Copy each line of the data below exactly, leaving out pictures.

++++ Data ++++

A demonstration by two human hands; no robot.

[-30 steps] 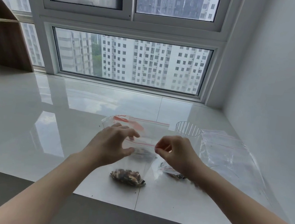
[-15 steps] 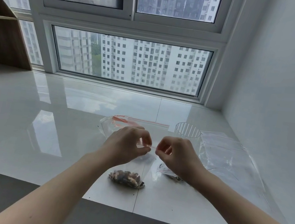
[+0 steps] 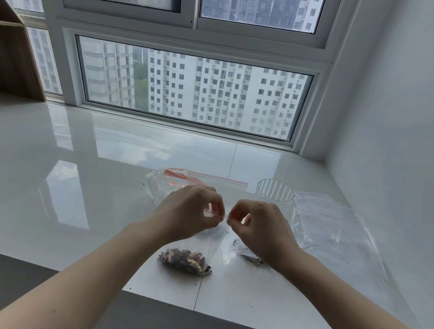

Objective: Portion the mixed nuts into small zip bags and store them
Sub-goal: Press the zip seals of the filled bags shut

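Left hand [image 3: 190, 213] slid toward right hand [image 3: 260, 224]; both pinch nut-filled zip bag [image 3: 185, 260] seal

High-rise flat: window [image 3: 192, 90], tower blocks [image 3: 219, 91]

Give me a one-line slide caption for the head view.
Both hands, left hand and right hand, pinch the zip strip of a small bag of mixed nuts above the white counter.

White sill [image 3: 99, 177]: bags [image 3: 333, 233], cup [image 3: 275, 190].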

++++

Response
A demonstration by two human hands; no robot.

[-30 steps] 
[-15 steps] 
[+0 steps] 

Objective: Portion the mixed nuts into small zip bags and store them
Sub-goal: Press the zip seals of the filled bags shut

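Left hand [image 3: 190, 213] slid toward right hand [image 3: 260, 224]; both pinch nut-filled zip bag [image 3: 185, 260] seal

High-rise flat: window [image 3: 192, 90], tower blocks [image 3: 219, 91]

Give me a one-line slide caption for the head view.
Both hands, left hand and right hand, pinch the zip strip of a small bag of mixed nuts above the white counter.

White sill [image 3: 99, 177]: bags [image 3: 333, 233], cup [image 3: 275, 190].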

That concludes the output for this exercise.